Mr. Rogers, wearing his Duke hat, says he's just being realistic. He has concluded a cap is coming -- and that his shareholders are likely to do better if he can influence the details. "If you're not at the table when these negotiations are going on, you're going to be on the menu," he says. "This is about being at the table."
Fighting Duke and other coal-burners are utilities such as Entergy. Based in New Orleans, it uses a lot of natural gas and nuclear fuel. Unlike Duke, Entergy wants permits to be distributed based on a utility's total electricity output -- a system likely to give low-carbon generators such as itself excess permits they could sell.
Duke's Mr. Rogers says that would amount to a "windfall" for low-carbon utilities. "Even though they don't need allowances, they would get them, just because," he says.
Entergy's Mr. Dorsey says his company isn't asking for a windfall. The permits Entergy would get amount to "a revenue stream that we will need to build a new nuclear plant," he says. Still, he allows, "because of our natural gas and nuclear, we will fare better than most" under a carbon cap.
Auto companies also are jockeying to shape a potential carbon constraint to their advantage. They've been playing this sort of regulatory game for years.

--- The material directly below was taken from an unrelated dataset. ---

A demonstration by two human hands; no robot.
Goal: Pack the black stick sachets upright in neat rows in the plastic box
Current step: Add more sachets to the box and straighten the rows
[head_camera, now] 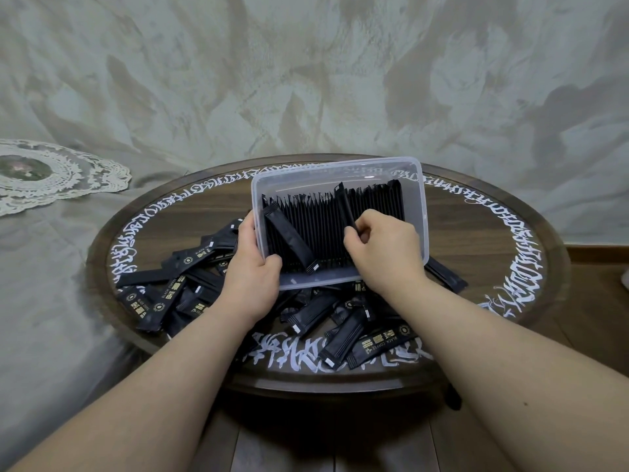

They already face a kind of carbon limit in the federal government's longstanding fuel-economy standards for cars and trucks, because vehicles that burn less gasoline emit less CO2. Those rules give auto makers extra credit for building versions of their conventional vehicles they've modified to run on either gasoline or ethanol. Very few of those vehicles actually wind up running on anything but gasoline. But the credits let the auto makers build more thirsty sport-utility vehicles and pickup trucks -- the industry's bread and butter, particularly when oil was cheaper.
Auto officials who declined to be named said the industry probably will accept some toughening of the fuel-economy standards. But in return, it may seek bigger credits for selling vehicles that burn less oil, including those that can run on ethanol.
At the same time, auto makers want to ensure other industries get hit. In a speech last week in Detroit, Rick Wagoner, General Motors Corp.'s chairman and chief executive, said his company plans to build more ethanol-capable and electric-powered vehicles. But he also stressed "important roles for other industries, like oil and electric utilities, to name a few." He called for more tax credits and subsidies for alternative fuels.
The oil industry itself is mobilizing -- including Exxon Mobil Corp., the Irving, Texas, oil giant that in the past has been outspoken in its questioning of global-warming theories. Scientific questions remain, says Kenneth Cohen, Exxon's vice president for public affairs, but "we know enough now -- or society knows enough now -- that the risk is serious and action should be taken." Exxon isn't calling for an emission constraint, but it's starting to talk about how it wants one structured if one is imposed.
In November, Rex Tillerson, Exxon's chairman and chief executive, called in a speech for "steps now to reduce emissions in effective and meaningful ways." Then he listed two: boosting automotive fuel economy and cutting emissions from coal-fired power plants.